■ Task to complete ■
Within the data beneath, some lines may hold the word "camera". Give the number of those lines and nothing else.

"""

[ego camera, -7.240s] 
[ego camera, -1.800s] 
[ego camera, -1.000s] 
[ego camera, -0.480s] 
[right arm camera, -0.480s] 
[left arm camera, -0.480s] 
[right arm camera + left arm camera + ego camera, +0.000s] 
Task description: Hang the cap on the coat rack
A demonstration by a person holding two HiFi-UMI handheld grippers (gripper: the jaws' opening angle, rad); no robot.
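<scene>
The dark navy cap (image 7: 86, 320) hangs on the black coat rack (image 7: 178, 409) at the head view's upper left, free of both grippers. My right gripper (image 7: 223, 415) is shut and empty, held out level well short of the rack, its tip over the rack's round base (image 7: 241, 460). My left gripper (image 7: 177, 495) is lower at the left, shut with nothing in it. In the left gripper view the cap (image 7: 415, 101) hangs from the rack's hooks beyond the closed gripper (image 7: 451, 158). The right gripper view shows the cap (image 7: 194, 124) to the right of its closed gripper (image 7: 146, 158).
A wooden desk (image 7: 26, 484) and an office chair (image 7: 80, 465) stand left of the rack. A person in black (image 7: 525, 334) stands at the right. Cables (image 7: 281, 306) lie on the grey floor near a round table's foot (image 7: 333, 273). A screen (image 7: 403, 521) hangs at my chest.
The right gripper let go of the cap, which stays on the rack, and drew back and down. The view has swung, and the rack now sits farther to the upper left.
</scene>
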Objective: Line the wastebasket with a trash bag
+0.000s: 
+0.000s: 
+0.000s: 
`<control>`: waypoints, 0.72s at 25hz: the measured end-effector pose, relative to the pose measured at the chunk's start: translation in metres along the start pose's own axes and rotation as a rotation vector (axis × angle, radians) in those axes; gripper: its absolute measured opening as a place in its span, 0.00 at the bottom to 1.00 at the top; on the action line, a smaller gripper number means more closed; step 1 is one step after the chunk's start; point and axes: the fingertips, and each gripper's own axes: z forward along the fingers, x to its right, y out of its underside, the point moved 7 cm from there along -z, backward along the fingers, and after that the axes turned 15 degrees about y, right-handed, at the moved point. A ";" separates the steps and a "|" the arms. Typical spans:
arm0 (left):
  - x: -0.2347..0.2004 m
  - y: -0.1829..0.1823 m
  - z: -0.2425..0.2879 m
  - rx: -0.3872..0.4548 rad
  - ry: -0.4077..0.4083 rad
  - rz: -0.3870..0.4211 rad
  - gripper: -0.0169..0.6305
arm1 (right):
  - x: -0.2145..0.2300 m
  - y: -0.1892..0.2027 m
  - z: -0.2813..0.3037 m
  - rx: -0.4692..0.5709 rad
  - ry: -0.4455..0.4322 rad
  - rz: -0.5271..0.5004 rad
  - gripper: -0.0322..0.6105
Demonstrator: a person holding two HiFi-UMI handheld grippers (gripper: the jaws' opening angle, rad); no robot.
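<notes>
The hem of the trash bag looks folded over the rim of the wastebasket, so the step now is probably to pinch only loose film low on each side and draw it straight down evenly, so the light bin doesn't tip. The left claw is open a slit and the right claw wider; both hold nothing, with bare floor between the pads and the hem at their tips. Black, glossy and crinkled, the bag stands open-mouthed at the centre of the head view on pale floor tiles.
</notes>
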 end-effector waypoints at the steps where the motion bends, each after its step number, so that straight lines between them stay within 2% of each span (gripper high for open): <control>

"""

■ Answer box ■
7